TASK DIRECTIONS:
With the listing in front of you, retype it exactly.

THE DATA:

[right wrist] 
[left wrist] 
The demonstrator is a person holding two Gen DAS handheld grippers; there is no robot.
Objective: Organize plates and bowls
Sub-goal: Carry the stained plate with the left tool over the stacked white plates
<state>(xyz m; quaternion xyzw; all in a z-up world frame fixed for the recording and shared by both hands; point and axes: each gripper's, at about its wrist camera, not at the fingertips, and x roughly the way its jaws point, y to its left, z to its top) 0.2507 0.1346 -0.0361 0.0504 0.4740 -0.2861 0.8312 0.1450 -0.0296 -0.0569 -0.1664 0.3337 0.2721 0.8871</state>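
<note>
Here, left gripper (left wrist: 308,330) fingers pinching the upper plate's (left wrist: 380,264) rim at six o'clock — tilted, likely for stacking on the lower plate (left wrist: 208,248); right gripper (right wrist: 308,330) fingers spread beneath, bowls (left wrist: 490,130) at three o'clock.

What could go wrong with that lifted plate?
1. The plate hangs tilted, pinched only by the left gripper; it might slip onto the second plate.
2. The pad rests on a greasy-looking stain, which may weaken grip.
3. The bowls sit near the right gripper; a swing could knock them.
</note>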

ANSWER TO THIS TASK:
[right wrist] 
[left wrist] 
The demonstrator is a person holding two Gen DAS handheld grippers; there is no robot.
Objective: Organize plates and bowls
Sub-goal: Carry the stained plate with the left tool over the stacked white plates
<state>(xyz m; quaternion xyzw; all in a z-up world frame fixed for the recording and shared by both hands; point and axes: each gripper's, at about its wrist camera, not at the fingertips, and x roughly the way its jaws point, y to its left, z to its top) 0.2507 0.1346 -0.0361 0.0504 0.4740 -0.2861 0.8312 0.1450 -0.0296 -0.0569 -0.1664 0.3337 0.2721 0.8871</state>
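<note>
Here, left gripper (left wrist: 308,330) fingers pinching the upper plate's (left wrist: 380,264) rim at six o'clock — tilted, likely for stacking on the lower plate (left wrist: 208,248); right gripper (right wrist: 308,330) fingers spread beneath, bowls (left wrist: 490,130) at three o'clock.

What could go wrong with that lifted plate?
1. The plate hangs tilted, pinched only by the left gripper; it might slip onto the second plate.
2. The pad rests on a greasy-looking stain, which may weaken grip.
3. The bowls sit near the right gripper; a swing could knock them.
</note>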

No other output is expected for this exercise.